Luzes e Aquecedores
Através das paredes finas ouvem-se os barulhos dos vizinhos. Ouve-se o babe que chora porque a mãe ainda não lhe deu a mamada de meio da manhã; ouve-se o quarentão com uma tosse quase tísica e se o silêncio fosse completo, ouvi-lo-ia também a acender o cigarro, o clique do isqueiro que se fechava. Uns quantos andares abaixo um cão ladra porque alguém abriu a porta de casa. Ecoam os latidos pelo prédio.
Se se espreitasse à janela, outros tantos prédios estariam assim, com paredes finas e sentimentos promíscuos. Colado à parede do quarto está a casa de banho do vizinho do lado, que cospe para o lavatório uma mistura branca de saliva e pasta de dentes. Alguém chama alguém para fazer não sei o quê. As vidas das pessoas passam as paredes das casas e se houvesse escuro absoluto, este seria quebrado pelas luzes que atravessam as paredes, de tão finas que são.
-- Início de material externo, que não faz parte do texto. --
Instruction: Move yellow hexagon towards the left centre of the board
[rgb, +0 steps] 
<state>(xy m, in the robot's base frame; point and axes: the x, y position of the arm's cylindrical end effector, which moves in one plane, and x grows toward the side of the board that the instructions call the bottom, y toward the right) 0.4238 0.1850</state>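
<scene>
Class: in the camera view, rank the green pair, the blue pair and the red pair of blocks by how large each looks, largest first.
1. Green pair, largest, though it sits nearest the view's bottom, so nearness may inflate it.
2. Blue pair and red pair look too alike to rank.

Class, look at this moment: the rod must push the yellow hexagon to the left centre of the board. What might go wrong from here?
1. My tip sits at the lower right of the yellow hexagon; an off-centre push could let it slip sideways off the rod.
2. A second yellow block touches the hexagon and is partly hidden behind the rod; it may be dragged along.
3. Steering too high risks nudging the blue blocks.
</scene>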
Abrem-se então os estores de uma janela sem cortinas de um quarto frio com uma cama sem lençóis.
Ouve-se dentro do quarto os gritos das crianças que estão a jogar futebol no pátio da escola primária no largo em frente ao prédio. Discutem por causa da bola que uns dizem que passou por cima da pedra e outros dizem que não, que a bola entrou dentro da baliza. Uma parte acaba por ceder e continuam o jogo. Mas agora está tudo tão em silêncio: não se ouvem barulhos do prédio, não se ouvem os gritos das crianças. Estará o mundo um modo pausa? Não, ainda agora saí à rua e ele girava em cima dos meus pés, eu só tinha que os levantar e rodar o corpo – norte sul este oeste – para a direcção que queria tomar. Andei durante a metade de uma hora e no meu estômago não levava nada, apenas a fome de viver. Olhava uma cidade meio estagnada no tempo, uma cidade onde vivi tão intensamente que acabei por esgotar os meus limites de vida. Vivi tanto e tão condensado, que acabei por sobrecarregar os sentidos e a memoria, acabei por querer esquecer porque é que tinha querido viver tudo dessa forma.
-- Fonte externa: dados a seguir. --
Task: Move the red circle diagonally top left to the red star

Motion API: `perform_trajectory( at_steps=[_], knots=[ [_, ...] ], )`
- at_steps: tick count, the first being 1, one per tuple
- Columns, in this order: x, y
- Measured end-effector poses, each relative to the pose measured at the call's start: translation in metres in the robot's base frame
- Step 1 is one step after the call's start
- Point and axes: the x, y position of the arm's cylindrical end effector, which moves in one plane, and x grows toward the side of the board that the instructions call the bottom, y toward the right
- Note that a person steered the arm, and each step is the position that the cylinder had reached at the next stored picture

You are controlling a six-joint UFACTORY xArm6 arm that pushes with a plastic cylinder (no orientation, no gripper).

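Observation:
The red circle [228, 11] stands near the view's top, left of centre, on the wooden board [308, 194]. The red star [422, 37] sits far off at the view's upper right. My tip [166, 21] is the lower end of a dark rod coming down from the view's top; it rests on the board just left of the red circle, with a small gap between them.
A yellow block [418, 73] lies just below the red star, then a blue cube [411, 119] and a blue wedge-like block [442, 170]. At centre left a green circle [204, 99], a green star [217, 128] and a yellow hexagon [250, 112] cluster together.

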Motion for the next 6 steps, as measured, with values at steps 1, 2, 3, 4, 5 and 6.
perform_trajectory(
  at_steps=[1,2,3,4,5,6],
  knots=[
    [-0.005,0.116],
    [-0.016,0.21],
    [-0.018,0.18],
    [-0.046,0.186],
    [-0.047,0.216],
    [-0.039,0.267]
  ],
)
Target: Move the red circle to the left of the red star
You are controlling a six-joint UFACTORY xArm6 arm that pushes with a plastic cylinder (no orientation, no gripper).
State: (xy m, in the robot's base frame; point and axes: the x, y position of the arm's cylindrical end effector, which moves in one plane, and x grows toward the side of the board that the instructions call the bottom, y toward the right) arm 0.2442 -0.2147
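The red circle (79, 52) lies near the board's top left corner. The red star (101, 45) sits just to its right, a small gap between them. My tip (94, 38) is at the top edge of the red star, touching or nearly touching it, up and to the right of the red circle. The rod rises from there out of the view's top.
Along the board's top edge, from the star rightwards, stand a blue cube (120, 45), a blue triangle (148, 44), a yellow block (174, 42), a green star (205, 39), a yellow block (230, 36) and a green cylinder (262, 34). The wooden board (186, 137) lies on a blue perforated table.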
Na rua não se ouvem os barulhos dos prédios, não se ouve a vida dos outros, o aspirador, as luzes o aquecedor. Não se ouve a bofetada que cai na face da esposa que ousou desafiar o esposo, ainda que com só um olhar.
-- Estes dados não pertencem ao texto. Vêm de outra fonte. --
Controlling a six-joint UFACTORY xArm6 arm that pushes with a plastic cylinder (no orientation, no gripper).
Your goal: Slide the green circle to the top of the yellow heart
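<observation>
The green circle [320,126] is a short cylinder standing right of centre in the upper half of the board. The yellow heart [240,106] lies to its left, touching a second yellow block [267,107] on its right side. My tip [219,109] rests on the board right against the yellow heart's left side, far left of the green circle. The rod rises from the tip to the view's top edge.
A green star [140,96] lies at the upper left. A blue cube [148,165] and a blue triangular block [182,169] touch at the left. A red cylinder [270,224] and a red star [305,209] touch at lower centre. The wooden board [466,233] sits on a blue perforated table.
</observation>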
Na rua vejo uma vida demasiado lenta que já me pertenceu e que eu achei muito rápida, que senti dificuldades em acompanhar. Senti o ar fresco do vento que abanava as árvores e que soltava os pingos presos nas folhas.
De volta ao quarto, ao prédio igual a tantos outros. Os sapatos molhados de uma chuva que caiu algures a meio da meia hora que estive na rua. O coração dilacerado por um passado perdido e indelevelmente esquecido; um passado que aconteceu num presente tão rápido que nem se deu conta de ter passado.
E as luzes na casa ao lado e o aquecedor no andar de cima e o cão a ladrar e a bofetada a cair e a tosse tísica e o isqueiro e o bochechar depois de lavar os dentes.